By unraveling the true ownership of hundreds of subsidiaries and holding companies, we identified the largest single-family landlords. With that, we used county-level and statewide property records databases to count how many homes these companies owned across North Carolina, a figure not previously known. We discovered that about 20 corporate landlords owned more than 40,000 houses in North Carolina, including a quarter of the rental homes in the Charlotte area.
Once we knew the scale, we wanted to decipher how these businesses work and affect people in our communities. Our reporting turned up neighborhoods where the companies owned a significant percentage of houses; first-time homebuyers without a hope of competing against Wall Street money; a new financial instrument created by these investment firms to rake in more money; and tenants living in filth because their landlords prioritized profits over people. We captured the industry’s origin story during the Great Recession by tracking changes on deeds from one local subdivision. That made plain how the federal government unleashed the industry by changing rules to allow investors to scoop up many foreclosed residential properties at one time.
On May 1, we published the first installment of a three-day series called Security for Sale. In addition to all described above, we reported that local and state officials, despite receiving complaints, do nothing to constrain the industry. In fact, the state pension plan is an enabler, investing millions in the industry’s rental-backed securities. Other stories explained tenants’ rights and the fragility of local governments’ strategy of depending on homeowners associations to slow the industry’s growth.
Transparency was at the core of this project. Upon publication, we made both our methodology and the data powering our investigation public to allow journalists, researchers and the public to investigate corporate homeownership themselves.
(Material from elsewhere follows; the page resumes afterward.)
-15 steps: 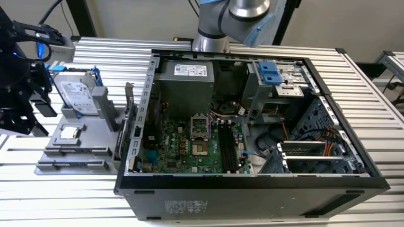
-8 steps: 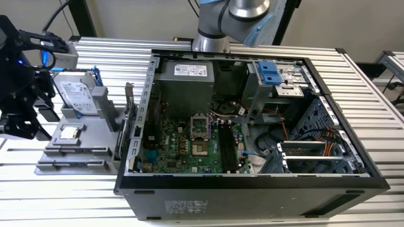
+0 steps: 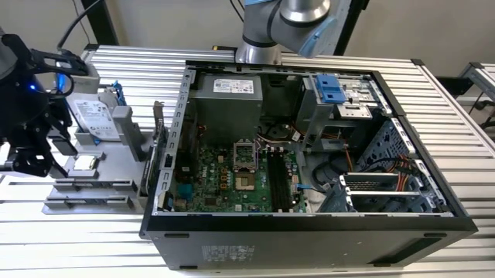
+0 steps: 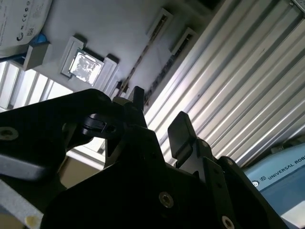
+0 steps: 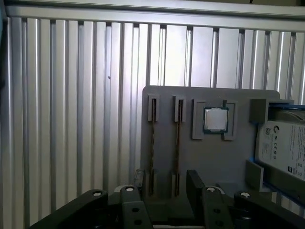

We’ve also published a detailed toolkit with resources and walkthroughs to help journalists use our data and code to replicate our investigation for their own cities and states.
What can other journalists learn from this project?
The rise of the single-family rental industry is not unique to North Carolina.
You’ll find these companies in almost every state, but their spread is concentrated most wherever there’s a competitive housing or rental market. That makes this story ideal for local reporters, who are best positioned to detail the impacts on their communities on the ground level.
Not all of the lessons learned during the Observer and N&O’s six months spent tracking and documenting large single-family rental companies in North Carolina will apply to every market. But because this industry has standardized the way it buys and manages homes across the country to increase its profit margins at scale, many techniques will be similar whether you’re covering Charlotte or Chula Vista, Raleigh or Richmond.
That’s why we built a toolkit for reporters, funded in part by the Pulitzer Center, for journalists with a variety of skill levels interested in probing the extent of corporate homeownership in their cities, regions and states.
The more we collectively understand how these corporate landlords are buying and operating in our communities, the better positioned we’ll be to ask important questions about their impact on homeownership – still the key path to wealth-building for American families.